Internal combustion engine manufacturers are constantly seeking to increase power output and fuel efficiency of their products. One method of generally increasing efficiency and power is to reduce the oscillating mass of an engine, e.g., of the pistons, connecting rods, and other moving parts of the engine. Efforts to increase engine power and/or efficiency also may also result in an increase in pressure and/or temperature within the combustion chamber during operation.
Power in an engine is typically transferred from a piston reciprocating within a cylinder bore via a connecting rod linked to the piston by way of a piston pin received within a corresponding pin bore of the piston. Thus, as the air/fuel mixture expands within the combustion chamber, the piston is forced downward, pushing the connecting rod downward. The connecting rod is linked with a crankshaft, which is rotated as the piston reciprocates.
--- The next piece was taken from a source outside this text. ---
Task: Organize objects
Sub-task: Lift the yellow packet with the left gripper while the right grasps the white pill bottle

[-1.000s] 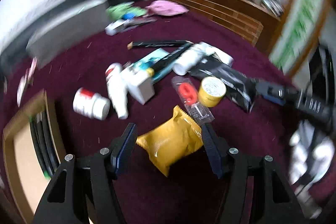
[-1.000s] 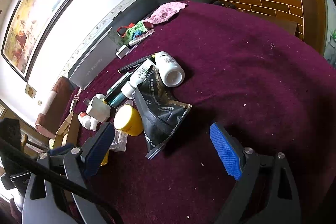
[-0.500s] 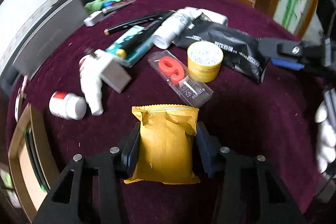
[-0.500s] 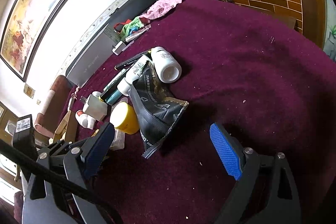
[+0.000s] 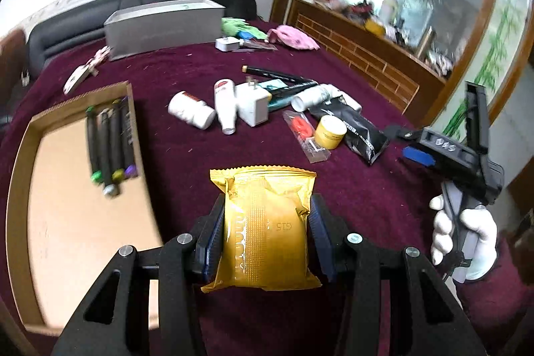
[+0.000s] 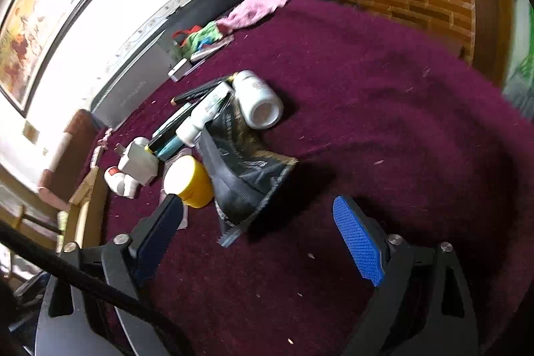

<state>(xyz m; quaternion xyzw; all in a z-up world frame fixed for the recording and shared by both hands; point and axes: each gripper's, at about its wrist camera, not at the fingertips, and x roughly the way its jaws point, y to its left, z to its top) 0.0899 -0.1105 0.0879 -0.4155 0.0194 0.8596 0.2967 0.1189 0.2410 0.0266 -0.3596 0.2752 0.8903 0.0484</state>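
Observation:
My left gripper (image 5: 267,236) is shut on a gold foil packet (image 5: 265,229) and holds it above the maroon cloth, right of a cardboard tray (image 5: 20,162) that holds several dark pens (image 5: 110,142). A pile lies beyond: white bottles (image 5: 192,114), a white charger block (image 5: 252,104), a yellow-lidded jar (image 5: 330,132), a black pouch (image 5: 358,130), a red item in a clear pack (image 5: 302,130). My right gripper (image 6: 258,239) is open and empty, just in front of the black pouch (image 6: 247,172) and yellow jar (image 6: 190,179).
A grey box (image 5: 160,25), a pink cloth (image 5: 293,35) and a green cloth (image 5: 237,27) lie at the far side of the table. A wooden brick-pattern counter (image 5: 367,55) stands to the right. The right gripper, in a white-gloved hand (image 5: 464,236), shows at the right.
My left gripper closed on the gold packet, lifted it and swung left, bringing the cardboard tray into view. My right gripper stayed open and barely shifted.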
Pistons are typically provided with skirts or other cylindrical surfaces configured to slide along corresponding cylinder bore surfaces of an engine. The lateral movement of the lower or large end of the connecting rod results in the connecting rod being angled with respect to the piston/cylinder axis as the piston is forced downward by combustion pressure. Accordingly, one side of the piston, referred to as the “thrust side,” typically experiences a greater load against the cylinder bore, compared with the opposite or “anti-thrust side” of the piston. This imbalance causes vibrations such as secondary motions, which tends to cause cavitation of cylinder bore surfaces.
Accordingly, there is a need for a piston that addresses the above problems.